--- The task ---
For each line of the material below, give that line again word for word.

--- Data excerpt ---
━━━
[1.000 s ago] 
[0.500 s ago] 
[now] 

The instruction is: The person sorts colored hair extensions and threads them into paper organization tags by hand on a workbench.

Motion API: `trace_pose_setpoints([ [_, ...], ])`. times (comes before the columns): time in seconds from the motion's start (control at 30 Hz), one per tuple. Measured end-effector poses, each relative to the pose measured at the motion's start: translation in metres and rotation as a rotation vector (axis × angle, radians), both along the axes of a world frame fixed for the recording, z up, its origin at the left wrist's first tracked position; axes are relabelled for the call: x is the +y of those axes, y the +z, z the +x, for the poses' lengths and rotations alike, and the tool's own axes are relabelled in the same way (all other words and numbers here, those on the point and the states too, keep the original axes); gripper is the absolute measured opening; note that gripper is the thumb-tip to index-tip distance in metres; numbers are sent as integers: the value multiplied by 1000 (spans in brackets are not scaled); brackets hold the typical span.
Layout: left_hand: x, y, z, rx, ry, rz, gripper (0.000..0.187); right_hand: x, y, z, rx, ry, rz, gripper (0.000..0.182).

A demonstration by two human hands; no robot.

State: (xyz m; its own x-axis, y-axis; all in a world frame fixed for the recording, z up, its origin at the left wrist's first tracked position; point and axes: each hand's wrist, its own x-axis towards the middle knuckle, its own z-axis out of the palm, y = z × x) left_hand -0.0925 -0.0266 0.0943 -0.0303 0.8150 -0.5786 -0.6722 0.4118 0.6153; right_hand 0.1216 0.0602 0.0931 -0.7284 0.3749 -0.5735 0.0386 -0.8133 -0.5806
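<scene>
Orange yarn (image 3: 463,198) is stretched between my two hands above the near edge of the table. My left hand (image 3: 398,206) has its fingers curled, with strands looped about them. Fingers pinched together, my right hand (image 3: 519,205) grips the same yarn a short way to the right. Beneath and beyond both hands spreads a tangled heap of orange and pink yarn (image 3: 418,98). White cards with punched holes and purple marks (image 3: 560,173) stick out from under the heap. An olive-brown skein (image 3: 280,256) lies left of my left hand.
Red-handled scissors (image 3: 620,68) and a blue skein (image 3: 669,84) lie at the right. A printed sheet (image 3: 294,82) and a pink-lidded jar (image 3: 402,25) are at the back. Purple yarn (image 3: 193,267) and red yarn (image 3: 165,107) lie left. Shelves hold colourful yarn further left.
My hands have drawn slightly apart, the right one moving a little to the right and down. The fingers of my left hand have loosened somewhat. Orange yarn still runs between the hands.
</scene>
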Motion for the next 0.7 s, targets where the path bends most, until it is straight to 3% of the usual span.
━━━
--- Exercise solution ---
[1.000 s ago] 
[0.500 s ago] 
[now] 

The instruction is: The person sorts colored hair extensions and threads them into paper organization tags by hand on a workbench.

Motion API: `trace_pose_setpoints([ [_, ...], ])`. times (comes before the columns): time in seconds from the motion's start (control at 30 Hz), one per tuple. Measured end-effector poses, each relative to the pose measured at the motion's start: translation in metres and rotation as a rotation vector (axis × angle, radians), both along the axes of a world frame fixed for the recording, z up, its origin at the left wrist's first tracked position; axes are relabelled for the call: x is the +y of those axes, y the +z, z the +x, for the poses' lengths and rotations alike, and the tool's own axes are relabelled in the same way (all other words and numbers here, those on the point and the states too, keep the original axes); gripper is the absolute measured opening; note that gripper is the thumb-tip to index-tip distance in metres; numbers are sent as integers: the value multiplied by 1000 (spans in brackets are not scaled); brackets hold the typical span.
Layout: left_hand: x, y, z, rx, ry, rz, gripper (0.000..0.187); right_hand: x, y, z, rx, ry, rz, gripper (0.000..0.182).

A demonstration by two human hands; no robot.

State: (xyz m; its own x-axis, y-axis; all in a world frame fixed for the recording, z up, its origin at the left wrist's first tracked position; point and axes: each hand's wrist, its own x-axis towards the middle knuckle, its own z-axis out of the palm, y = z × x) left_hand -0.0925 -0.0266 0.0943 -0.0303 0.8150 -0.5786 -0.6722 0.4118 0.6153; right_hand 0.1216 0.0602 0.0931 -0.7284 0.3749 -0.5735 0.0386 -0.8133 -0.5806
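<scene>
Orange yarn (image 3: 463,198) is stretched between my two hands above the near edge of the table. My left hand (image 3: 398,206) has its fingers curled, with strands looped about them. Fingers pinched together, my right hand (image 3: 519,205) grips the same yarn a short way to the right. Beneath and beyond both hands spreads a tangled heap of orange and pink yarn (image 3: 418,98). White cards with punched holes and purple marks (image 3: 560,173) stick out from under the heap. An olive-brown skein (image 3: 280,256) lies left of my left hand.
Red-handled scissors (image 3: 620,68) and a blue skein (image 3: 669,84) lie at the right. A printed sheet (image 3: 294,82) and a pink-lidded jar (image 3: 402,25) are at the back. Purple yarn (image 3: 193,267) and red yarn (image 3: 165,107) lie left. Shelves hold colourful yarn further left.
My hands have drawn slightly apart, the right one moving a little to the right and down. The fingers of my left hand have loosened somewhat. Orange yarn still runs between the hands.
</scene>
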Motion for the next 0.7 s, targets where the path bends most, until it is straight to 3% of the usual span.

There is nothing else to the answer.